Over the years, we have occasionally told clients that “Debt is never a problem, until it’s a problem … and then, it’s a really big problem.” We are witnessing the truth in this cliché.
We write this on Monday, September 20th, a day when the broad markets opened the trading day down on heavy volume, ultimately closing down ~3% for the day and ~8.7% from the September 2nd high. Quoting a CNN Business article, “Analysts expect the Chinese government to intervene to limit the fallout if Evergrande were to default.” In contrast, the markets’ action today appears to be driven by fear that Chinese President Xi Jinping will actually not bail out Evergrande after all. You might recall the very similar scenario during the Global Financial Crisis (GFC) when the United States Government refused to bail out Lehman Brothers. The rest, as they say, is now history.
Evergrande is a very large real estate company in China. It is also a member of the Global 500, an index similar to the S&P 500. Therefore, a debt crisis from one of the world’s biggest business entities is very big news indeed. According to Bloomberg, Evergrande has ~$300 billion in debt. The company has continued to finance their growth by more and more debt. Up until recently, there has not been much concern.
When Hicks & Associates Wealth Management began 23 years ago, the US media would have given this scant attention. But these last two decades have seen the Chinese economy become the second largest in the world while the world has also become more and more globalized. So, if Evergrande does indeed default on their loans, it is far more likely that it will have a cascading effect.

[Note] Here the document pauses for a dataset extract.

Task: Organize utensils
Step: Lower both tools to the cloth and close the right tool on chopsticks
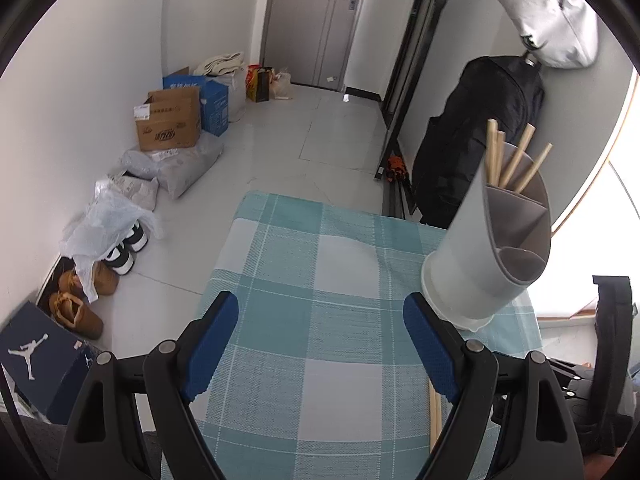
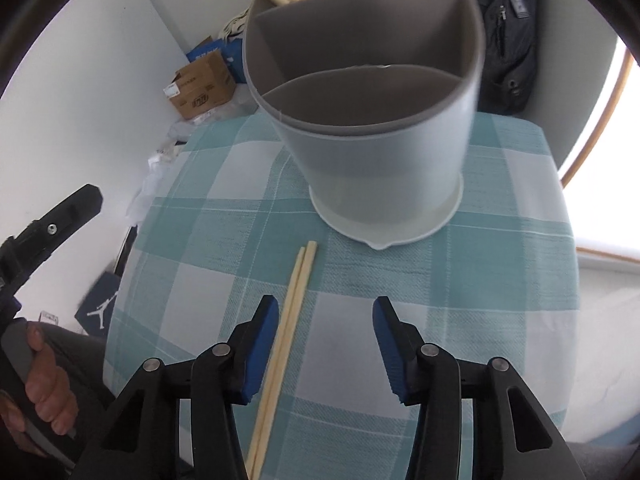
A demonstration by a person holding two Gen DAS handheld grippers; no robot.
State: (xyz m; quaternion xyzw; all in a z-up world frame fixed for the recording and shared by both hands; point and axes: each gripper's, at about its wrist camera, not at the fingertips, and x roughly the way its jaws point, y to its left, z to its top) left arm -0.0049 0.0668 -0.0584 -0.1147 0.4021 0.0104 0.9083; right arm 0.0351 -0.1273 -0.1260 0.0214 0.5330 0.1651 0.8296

Here in the United States, we also have a mounting debt problem. See the chart below.
Chart 1 – Data Source Optuma & St. Louis Federal Reserve (FRED)
The chart above is our federal debt as a percentage of our nation’s Gross Domestic Product. Our debt is currently at 125% of GDP. Keep in mind that one difference between Evergrande’s debt and our national debt is that Evergrande’s loans can be secured with liens (mortgages) against their property. Our federal debt, on the other hand, is based solely upon our nation’s “ability to pay” making it much more akin to credit card debt than a secure loan.

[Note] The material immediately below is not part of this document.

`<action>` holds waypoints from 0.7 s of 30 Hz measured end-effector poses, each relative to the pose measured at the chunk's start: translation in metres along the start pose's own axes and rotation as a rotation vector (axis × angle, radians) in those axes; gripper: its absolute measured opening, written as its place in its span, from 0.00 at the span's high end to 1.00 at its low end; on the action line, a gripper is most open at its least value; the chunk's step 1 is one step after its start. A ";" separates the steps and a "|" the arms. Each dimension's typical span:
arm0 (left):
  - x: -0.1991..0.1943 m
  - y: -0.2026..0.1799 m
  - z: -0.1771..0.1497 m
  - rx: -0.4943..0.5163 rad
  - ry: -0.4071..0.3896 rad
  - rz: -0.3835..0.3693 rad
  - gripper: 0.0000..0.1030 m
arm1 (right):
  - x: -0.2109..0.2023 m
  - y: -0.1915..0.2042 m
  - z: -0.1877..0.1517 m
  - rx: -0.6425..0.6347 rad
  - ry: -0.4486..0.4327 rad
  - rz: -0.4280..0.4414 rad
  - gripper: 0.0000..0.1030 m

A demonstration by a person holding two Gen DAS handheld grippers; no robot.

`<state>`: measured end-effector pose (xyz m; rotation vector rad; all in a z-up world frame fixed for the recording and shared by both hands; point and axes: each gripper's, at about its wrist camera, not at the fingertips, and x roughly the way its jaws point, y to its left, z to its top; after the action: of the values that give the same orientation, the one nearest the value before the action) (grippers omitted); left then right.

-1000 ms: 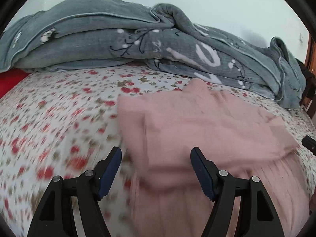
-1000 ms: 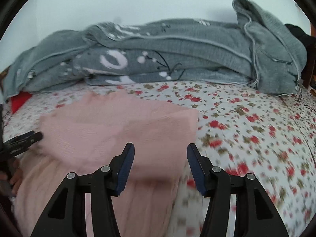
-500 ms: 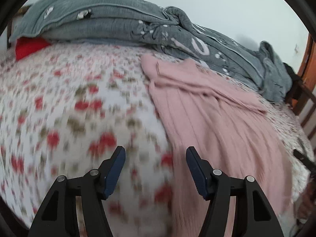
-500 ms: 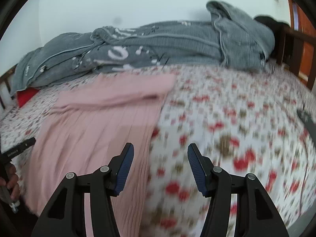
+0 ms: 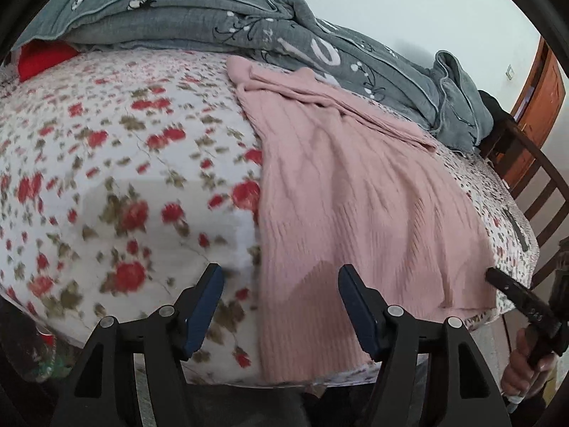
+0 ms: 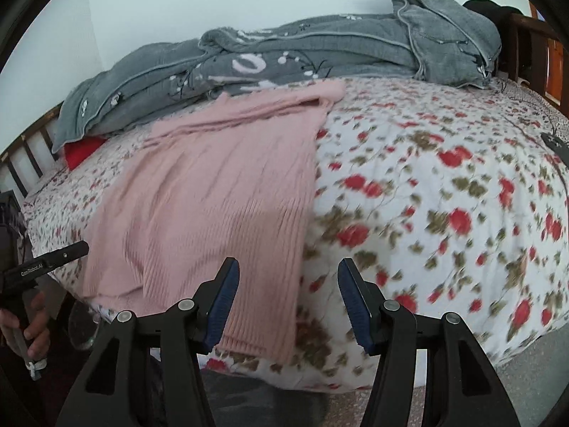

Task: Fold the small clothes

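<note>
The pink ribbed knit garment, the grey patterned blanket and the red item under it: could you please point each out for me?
Pink ribbed knit garment (image 5: 355, 195): left wrist view, middle of its body.
Grey patterned blanket (image 6: 320, 53): right wrist view, its folded middle.
Red item (image 5: 42, 58): left wrist view, its exposed part.

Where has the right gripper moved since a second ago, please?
Yes: the right gripper has drawn back from the grey blanket to the pink sweater's hem at the bed's edge.
</note>
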<state>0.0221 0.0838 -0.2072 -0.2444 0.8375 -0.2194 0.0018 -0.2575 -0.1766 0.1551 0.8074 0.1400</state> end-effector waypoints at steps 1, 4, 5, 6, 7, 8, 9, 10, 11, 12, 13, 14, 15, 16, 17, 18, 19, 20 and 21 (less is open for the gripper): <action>0.000 -0.002 -0.001 -0.001 -0.005 -0.002 0.38 | 0.002 0.002 -0.002 0.004 0.007 0.008 0.45; 0.003 -0.007 -0.005 -0.002 -0.024 0.018 0.50 | 0.006 0.011 -0.004 -0.015 0.016 0.017 0.46; 0.005 -0.009 -0.005 -0.012 -0.019 0.025 0.62 | 0.006 0.015 -0.004 -0.039 0.011 -0.005 0.49; 0.007 -0.009 -0.006 -0.027 -0.014 0.025 0.66 | 0.006 0.016 -0.004 -0.042 0.007 -0.017 0.51; 0.008 -0.009 -0.006 -0.040 -0.017 0.027 0.71 | 0.007 0.018 -0.005 -0.041 0.006 -0.023 0.52; 0.006 -0.008 -0.007 -0.047 -0.029 0.033 0.88 | 0.009 0.020 -0.006 -0.037 0.018 -0.006 0.56; 0.005 -0.008 -0.007 -0.053 -0.037 0.041 0.93 | 0.012 0.021 -0.007 -0.036 0.033 0.010 0.66; 0.002 -0.006 -0.007 -0.061 -0.046 0.037 0.93 | 0.016 0.024 -0.007 -0.043 0.048 0.018 0.76; -0.005 -0.002 -0.008 -0.069 -0.069 0.018 0.94 | 0.017 0.027 -0.009 -0.066 0.047 -0.007 0.95; -0.013 0.002 -0.008 -0.070 -0.098 0.016 0.94 | 0.013 0.026 -0.010 -0.082 0.020 -0.037 0.95; -0.022 0.008 -0.007 -0.072 -0.127 0.023 0.94 | 0.005 0.022 -0.011 -0.069 -0.016 -0.030 0.95; -0.031 0.017 -0.006 -0.081 -0.142 0.007 0.94 | -0.003 0.016 -0.011 -0.045 -0.044 -0.008 0.95; -0.034 0.026 -0.004 -0.097 -0.138 -0.015 0.94 | -0.010 0.008 -0.012 -0.018 -0.067 0.013 0.95; -0.035 0.034 -0.004 -0.120 -0.126 -0.030 0.94 | -0.014 -0.001 -0.012 0.010 -0.081 0.024 0.96; -0.033 0.040 -0.004 -0.139 -0.106 -0.047 0.94 | -0.016 -0.010 -0.012 0.047 -0.083 0.025 0.96; -0.032 0.041 -0.005 -0.139 -0.097 -0.051 0.94 | -0.015 -0.014 -0.012 0.063 -0.078 0.034 0.96; -0.031 0.041 -0.007 -0.130 -0.094 -0.047 0.94 | -0.013 -0.016 -0.011 0.074 -0.068 0.050 0.96; -0.031 0.039 -0.009 -0.118 -0.092 -0.049 0.94 | -0.014 -0.016 -0.013 0.075 -0.068 0.055 0.96; -0.030 0.036 -0.010 -0.111 -0.084 -0.056 0.94 | -0.014 -0.015 -0.013 0.072 -0.070 0.056 0.96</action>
<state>-0.0011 0.1252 -0.2035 -0.3795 0.7607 -0.2136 -0.0162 -0.2739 -0.1784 0.2491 0.7389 0.1576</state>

Historically, our nation’s leaders would borrow money so as to finance the navigation of some crisis or another. Unfortunately, our leaders long ago lost the discipline of paying down that debt once the crisis has passed. Whether or not we are past the current COVID crisis is irrelevant. When your credit card debt is already 125% of your gross income, you might not have the ability to wait until the crisis passes; the debt collectors will start calling as soon as you start missing your payments. And the United States Government is projected to hit their debt ceiling limit next month.
As our cliché states, our nation’s debt is not a problem … until it’s a problem. This is what Evergrande is experiencing now and what Lehman Brothers experienced back in 2008. Countless others have experienced the same phenomenon over the years – if debt is not controlled, the borrower becomes slave to the lender.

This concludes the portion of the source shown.